In exact form, set down only those lines of the material that run from its first line to the line with "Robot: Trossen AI", inclusive.
[[ Data block, beginning ]]
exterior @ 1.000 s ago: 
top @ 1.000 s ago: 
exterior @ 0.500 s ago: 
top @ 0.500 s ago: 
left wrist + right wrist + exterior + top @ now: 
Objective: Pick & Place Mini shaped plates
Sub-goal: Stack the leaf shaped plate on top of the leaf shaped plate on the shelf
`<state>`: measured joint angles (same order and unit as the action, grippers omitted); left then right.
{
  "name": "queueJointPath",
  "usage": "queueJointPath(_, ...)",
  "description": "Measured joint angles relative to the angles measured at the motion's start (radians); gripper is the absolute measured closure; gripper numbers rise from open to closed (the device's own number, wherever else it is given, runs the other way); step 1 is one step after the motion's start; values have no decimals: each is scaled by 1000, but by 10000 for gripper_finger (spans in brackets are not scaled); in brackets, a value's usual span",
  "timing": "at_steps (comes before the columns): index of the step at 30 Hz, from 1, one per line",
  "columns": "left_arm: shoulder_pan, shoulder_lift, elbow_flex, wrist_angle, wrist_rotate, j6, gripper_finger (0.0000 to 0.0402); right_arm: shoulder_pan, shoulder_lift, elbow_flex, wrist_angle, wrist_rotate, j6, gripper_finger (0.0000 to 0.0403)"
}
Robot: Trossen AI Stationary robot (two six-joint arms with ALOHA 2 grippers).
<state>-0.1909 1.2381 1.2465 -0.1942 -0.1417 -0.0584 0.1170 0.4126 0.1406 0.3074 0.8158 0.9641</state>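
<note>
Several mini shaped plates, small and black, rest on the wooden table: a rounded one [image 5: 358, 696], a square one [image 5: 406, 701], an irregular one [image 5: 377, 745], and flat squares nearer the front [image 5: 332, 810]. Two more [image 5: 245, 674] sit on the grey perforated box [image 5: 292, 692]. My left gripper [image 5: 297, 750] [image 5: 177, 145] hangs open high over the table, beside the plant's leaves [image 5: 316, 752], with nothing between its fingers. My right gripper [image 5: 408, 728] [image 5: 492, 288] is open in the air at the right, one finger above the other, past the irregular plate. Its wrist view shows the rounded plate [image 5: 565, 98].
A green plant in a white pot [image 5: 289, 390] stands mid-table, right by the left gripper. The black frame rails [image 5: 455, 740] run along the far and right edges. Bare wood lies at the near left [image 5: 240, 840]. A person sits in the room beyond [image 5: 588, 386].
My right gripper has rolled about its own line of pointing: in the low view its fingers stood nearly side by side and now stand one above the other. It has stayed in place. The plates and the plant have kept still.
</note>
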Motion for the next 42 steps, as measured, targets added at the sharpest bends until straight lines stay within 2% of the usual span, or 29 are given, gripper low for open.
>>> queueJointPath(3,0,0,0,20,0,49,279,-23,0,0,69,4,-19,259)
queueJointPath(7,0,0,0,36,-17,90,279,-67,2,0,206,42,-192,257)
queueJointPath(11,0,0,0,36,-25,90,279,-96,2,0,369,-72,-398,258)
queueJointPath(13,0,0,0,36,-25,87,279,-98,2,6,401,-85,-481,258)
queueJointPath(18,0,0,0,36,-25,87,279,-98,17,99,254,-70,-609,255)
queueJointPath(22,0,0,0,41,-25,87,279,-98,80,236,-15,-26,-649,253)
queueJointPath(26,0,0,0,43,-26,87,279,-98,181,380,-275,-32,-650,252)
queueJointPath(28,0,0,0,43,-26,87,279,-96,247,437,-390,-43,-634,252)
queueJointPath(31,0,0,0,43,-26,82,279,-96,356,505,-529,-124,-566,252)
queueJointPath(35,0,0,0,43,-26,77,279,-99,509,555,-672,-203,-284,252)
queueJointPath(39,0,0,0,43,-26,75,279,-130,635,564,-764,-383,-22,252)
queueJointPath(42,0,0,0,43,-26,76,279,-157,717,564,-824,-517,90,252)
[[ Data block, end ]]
Answer for the task —
exterior @ 1.000 s ago: 
top @ 1.000 s ago: 
exterior @ 0.500 s ago: 
top @ 0.500 s ago: 
left wrist + right wrist + exterior + top @ now: 
Objective: Pick & Place Mini shaped plates
Sub-goal: Stack the leaf shaped plate on top of the leaf shaped plate on the shelf
`<state>`: measured joint angles (same order and unit as the action, grippers omitted); left then right.
{
  "name": "queueJointPath",
  "usage": "queueJointPath(_, ...)",
  "description": "Measured joint angles relative to the angles measured at the motion's start (radians); gripper is the absolute measured closure; gripper numbers rise from open to closed (the device's own number, wherever else it is given, runs the other way); step 1 is one step after the motion's start; values have no decimals: each is scaled by 1000, but by 10000 for gripper_finger (spans in brackets are not scaled); in brackets, a value's usual span",
  "timing": "at_steps (comes before the columns): index of the step at 30 Hz, from 1, one per line",
  "columns": "left_arm: shoulder_pan, shoulder_lift, elbow_flex, wrist_angle, wrist_rotate, j6, gripper_finger (0.0000 to 0.0402); right_arm: shoulder_pan, shoulder_lift, elbow_flex, wrist_angle, wrist_rotate, j6, gripper_finger (0.0000 to 0.0403)"
}
Robot: Trossen AI Stationary robot (two six-joint arms with ALOHA 2 grippers).

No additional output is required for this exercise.